*What is being asked*. How many lines in the listing below include the word "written"? Reply with the count alone.

*Provided information*.
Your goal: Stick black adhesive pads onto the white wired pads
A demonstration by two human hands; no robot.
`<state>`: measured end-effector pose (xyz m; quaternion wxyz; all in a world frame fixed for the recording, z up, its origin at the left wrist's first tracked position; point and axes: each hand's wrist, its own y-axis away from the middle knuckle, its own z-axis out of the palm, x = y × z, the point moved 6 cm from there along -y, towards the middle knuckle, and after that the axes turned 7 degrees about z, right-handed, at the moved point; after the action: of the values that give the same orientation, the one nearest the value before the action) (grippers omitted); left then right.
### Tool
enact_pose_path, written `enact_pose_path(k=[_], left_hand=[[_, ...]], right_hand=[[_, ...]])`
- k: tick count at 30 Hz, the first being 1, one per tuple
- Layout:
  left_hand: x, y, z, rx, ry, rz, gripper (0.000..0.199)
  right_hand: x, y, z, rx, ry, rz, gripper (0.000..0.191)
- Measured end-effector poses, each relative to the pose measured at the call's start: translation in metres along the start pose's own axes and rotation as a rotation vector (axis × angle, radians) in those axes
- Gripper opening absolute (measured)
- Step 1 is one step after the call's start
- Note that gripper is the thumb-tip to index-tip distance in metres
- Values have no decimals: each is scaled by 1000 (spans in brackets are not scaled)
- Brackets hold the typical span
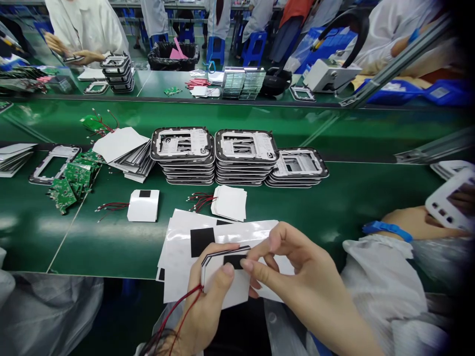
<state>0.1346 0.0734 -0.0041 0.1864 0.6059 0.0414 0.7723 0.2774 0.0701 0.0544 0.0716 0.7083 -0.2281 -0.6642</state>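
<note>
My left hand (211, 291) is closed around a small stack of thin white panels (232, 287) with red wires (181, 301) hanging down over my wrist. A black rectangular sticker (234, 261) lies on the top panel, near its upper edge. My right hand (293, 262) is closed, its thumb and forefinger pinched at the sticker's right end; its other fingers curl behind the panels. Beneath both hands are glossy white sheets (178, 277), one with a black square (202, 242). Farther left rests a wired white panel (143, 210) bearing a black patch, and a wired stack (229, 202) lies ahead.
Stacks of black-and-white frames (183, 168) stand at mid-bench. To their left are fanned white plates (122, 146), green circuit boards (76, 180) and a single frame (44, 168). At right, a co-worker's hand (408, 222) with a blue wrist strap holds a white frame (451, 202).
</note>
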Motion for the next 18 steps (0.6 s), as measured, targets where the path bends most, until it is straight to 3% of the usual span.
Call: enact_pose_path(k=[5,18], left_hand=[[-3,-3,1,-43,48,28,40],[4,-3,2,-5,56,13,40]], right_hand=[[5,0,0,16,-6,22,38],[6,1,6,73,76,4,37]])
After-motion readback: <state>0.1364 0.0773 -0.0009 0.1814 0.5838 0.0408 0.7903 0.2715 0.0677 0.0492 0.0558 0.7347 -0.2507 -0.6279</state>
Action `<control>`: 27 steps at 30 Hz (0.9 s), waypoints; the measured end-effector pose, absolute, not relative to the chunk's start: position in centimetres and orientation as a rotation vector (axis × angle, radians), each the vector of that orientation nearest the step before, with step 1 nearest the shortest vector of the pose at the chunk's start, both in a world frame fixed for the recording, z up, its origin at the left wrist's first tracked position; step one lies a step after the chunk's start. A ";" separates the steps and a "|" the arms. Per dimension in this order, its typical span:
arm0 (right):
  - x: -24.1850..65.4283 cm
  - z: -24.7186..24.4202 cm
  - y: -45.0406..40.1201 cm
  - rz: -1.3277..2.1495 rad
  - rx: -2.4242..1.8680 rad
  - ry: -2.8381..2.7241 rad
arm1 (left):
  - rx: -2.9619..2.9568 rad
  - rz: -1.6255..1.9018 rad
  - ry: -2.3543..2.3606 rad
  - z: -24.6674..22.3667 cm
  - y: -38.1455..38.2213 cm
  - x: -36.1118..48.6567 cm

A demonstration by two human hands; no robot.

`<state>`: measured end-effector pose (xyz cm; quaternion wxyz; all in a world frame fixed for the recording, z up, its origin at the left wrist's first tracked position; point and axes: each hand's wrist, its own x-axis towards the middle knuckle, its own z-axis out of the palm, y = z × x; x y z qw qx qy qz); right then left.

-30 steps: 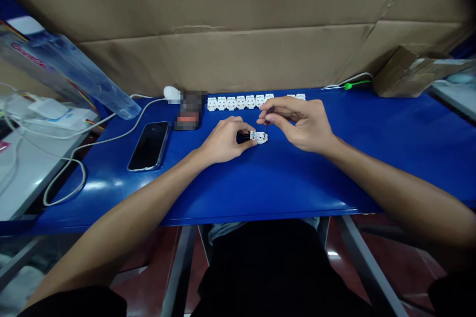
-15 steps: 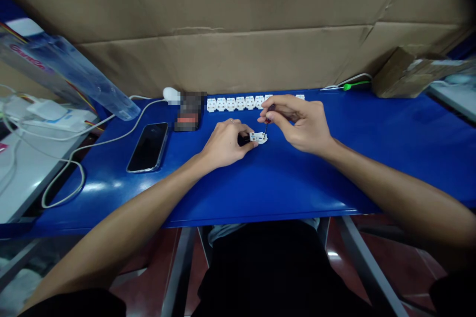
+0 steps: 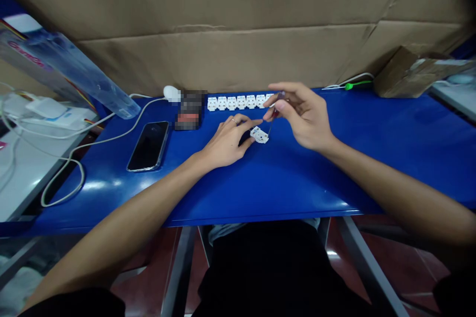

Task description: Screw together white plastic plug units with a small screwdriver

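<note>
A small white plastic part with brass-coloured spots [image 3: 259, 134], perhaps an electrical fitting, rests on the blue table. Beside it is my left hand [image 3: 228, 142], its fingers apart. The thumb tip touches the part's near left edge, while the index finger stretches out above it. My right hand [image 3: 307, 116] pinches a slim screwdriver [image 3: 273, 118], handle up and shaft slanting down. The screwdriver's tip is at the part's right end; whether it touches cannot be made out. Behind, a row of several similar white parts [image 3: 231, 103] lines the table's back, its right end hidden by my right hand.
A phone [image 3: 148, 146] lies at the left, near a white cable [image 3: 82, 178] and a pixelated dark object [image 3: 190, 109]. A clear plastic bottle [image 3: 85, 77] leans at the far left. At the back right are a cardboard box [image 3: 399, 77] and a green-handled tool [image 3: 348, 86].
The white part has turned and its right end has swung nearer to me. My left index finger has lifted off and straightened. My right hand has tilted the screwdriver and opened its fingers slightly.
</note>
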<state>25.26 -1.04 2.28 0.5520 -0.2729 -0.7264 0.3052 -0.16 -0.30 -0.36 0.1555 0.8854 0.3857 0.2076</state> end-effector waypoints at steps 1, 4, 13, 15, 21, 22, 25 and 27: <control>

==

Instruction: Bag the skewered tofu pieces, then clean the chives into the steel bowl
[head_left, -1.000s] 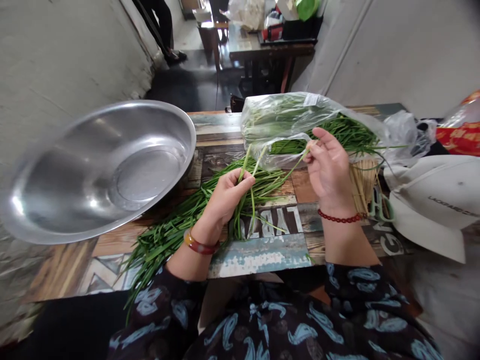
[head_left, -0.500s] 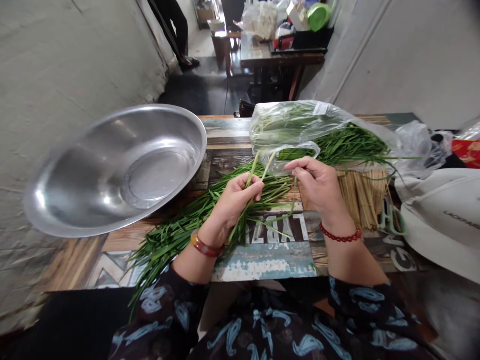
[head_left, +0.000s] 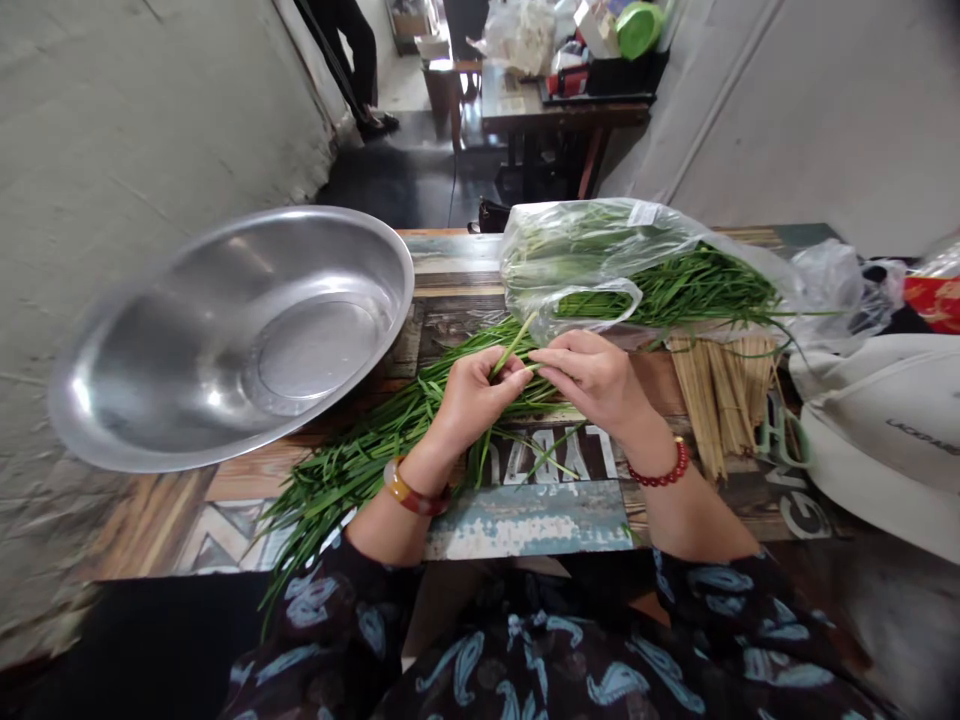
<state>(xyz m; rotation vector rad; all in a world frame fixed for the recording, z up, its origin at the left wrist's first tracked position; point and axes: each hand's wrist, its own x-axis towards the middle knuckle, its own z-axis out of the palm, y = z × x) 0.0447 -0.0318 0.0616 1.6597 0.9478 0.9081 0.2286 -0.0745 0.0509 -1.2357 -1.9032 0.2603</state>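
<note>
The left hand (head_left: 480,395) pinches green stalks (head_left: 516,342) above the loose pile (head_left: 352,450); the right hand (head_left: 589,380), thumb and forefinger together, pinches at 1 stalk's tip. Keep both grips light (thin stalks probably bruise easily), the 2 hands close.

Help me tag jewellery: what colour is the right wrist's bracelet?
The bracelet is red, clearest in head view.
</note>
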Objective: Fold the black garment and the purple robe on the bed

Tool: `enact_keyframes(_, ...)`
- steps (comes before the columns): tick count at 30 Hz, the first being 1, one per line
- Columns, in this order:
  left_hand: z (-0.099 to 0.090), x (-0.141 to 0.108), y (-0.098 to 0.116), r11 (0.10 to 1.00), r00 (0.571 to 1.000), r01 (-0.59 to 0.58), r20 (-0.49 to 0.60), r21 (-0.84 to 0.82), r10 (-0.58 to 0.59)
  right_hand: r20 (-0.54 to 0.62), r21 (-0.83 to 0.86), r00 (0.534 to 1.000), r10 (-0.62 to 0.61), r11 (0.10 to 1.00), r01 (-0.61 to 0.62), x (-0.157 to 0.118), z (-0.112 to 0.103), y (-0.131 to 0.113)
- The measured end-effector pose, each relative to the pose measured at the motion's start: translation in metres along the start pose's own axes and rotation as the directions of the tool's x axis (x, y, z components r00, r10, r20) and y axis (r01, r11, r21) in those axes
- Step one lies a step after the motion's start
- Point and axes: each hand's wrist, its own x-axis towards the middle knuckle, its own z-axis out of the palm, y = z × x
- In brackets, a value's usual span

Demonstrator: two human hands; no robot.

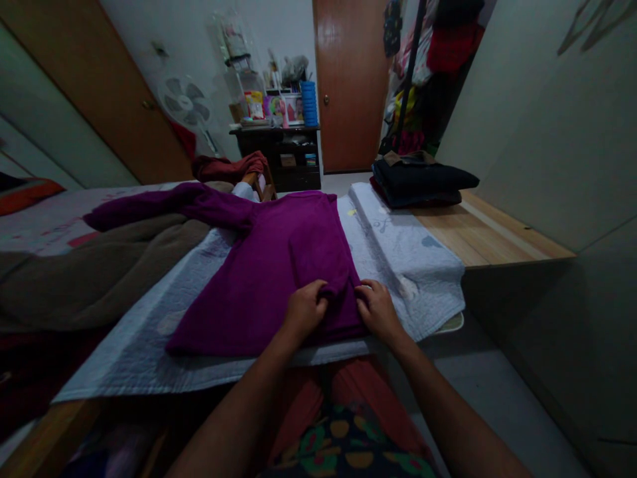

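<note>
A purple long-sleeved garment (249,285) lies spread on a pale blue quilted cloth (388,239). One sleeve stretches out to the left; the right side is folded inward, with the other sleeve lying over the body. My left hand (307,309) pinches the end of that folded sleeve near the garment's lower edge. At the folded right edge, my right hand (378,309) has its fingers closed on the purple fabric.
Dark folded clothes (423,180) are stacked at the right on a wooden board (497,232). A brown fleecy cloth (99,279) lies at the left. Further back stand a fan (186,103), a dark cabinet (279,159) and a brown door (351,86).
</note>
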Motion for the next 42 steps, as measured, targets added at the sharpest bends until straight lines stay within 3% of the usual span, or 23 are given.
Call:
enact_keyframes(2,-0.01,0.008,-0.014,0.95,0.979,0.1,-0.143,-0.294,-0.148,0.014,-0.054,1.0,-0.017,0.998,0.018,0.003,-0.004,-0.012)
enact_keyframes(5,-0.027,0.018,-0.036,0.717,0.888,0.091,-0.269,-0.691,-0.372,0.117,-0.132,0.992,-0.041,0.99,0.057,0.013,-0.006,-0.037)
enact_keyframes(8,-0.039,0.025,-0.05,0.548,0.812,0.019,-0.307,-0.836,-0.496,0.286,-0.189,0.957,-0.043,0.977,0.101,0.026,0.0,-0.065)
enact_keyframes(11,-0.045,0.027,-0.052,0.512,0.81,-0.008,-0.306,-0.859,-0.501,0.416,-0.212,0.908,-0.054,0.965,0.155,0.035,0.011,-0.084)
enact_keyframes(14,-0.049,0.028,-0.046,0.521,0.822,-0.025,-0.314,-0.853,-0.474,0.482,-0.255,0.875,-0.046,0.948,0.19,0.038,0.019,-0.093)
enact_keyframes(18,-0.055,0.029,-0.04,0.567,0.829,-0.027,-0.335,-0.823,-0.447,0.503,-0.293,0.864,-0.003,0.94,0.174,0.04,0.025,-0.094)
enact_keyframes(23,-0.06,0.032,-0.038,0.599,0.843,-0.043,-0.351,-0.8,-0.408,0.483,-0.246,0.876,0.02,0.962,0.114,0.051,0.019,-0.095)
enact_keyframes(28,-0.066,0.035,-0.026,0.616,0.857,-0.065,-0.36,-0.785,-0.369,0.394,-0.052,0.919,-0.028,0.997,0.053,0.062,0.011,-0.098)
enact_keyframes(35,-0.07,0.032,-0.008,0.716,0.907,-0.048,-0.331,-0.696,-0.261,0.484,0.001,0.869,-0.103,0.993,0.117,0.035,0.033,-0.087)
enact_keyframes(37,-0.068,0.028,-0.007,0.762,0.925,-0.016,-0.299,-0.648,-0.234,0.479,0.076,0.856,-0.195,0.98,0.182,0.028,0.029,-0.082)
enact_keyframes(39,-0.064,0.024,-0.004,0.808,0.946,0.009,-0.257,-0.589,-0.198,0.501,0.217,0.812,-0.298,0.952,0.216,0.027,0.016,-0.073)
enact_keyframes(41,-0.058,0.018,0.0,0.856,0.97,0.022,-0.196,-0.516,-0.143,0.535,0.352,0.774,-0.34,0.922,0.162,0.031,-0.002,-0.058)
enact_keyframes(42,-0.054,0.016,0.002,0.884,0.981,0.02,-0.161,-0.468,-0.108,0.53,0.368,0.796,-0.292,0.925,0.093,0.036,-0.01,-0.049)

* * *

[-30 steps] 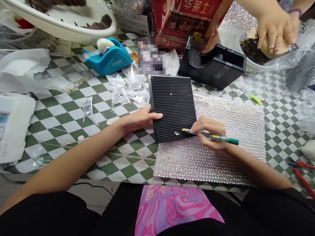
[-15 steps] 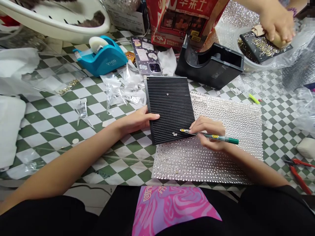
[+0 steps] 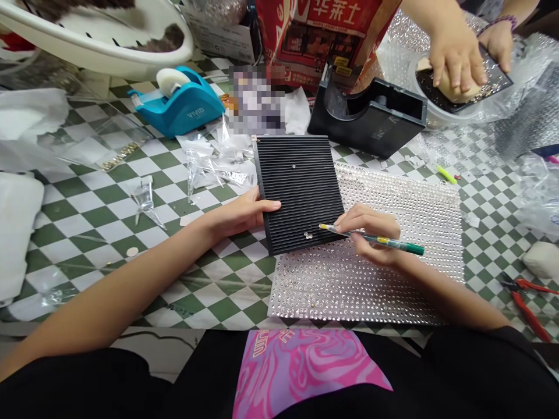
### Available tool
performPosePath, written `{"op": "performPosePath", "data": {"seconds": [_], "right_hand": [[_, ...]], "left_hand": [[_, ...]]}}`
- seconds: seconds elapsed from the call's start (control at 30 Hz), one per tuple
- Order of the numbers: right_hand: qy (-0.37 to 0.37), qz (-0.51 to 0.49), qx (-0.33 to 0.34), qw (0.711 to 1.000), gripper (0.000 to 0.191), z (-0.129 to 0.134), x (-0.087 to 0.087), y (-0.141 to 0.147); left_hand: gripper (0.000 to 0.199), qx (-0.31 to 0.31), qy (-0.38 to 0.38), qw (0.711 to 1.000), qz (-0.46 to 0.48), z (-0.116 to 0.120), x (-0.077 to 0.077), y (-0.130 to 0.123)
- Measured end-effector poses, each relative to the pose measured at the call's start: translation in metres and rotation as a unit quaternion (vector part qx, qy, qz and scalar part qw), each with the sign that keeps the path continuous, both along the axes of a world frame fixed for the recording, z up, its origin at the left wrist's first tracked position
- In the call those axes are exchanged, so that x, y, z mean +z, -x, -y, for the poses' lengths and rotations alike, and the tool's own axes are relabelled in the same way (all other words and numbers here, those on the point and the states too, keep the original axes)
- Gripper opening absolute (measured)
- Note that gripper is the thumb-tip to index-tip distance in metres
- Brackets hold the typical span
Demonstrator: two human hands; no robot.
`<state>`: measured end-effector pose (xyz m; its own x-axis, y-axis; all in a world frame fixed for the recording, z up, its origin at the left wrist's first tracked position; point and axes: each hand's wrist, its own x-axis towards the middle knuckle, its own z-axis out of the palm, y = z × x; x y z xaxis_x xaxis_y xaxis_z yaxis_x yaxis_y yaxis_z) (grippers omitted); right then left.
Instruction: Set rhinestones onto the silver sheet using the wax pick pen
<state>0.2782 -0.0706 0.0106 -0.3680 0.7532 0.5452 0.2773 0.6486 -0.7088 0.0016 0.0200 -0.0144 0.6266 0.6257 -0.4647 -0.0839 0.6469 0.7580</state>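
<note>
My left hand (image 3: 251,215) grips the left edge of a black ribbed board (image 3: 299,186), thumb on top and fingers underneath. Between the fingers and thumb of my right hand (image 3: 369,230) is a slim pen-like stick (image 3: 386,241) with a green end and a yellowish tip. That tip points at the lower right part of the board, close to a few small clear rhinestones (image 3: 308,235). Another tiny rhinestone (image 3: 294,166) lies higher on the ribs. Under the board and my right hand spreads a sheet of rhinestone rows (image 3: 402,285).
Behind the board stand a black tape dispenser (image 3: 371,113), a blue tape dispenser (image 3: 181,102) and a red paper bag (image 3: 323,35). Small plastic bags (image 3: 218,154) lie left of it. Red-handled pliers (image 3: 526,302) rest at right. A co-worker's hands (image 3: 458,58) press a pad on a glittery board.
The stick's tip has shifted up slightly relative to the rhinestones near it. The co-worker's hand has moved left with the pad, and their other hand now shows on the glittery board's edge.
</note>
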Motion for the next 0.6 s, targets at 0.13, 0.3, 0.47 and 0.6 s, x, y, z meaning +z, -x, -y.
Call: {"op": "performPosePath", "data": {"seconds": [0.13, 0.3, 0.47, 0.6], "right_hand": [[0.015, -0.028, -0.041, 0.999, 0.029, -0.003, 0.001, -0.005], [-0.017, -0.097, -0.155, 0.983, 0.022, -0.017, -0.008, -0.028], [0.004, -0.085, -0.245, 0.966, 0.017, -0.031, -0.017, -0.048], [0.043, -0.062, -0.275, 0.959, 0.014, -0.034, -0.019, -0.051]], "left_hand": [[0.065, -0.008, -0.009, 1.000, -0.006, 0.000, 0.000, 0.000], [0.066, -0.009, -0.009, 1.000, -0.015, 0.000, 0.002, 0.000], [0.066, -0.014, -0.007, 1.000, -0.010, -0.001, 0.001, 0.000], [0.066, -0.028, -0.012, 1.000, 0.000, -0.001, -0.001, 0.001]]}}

*Result of this task*. 2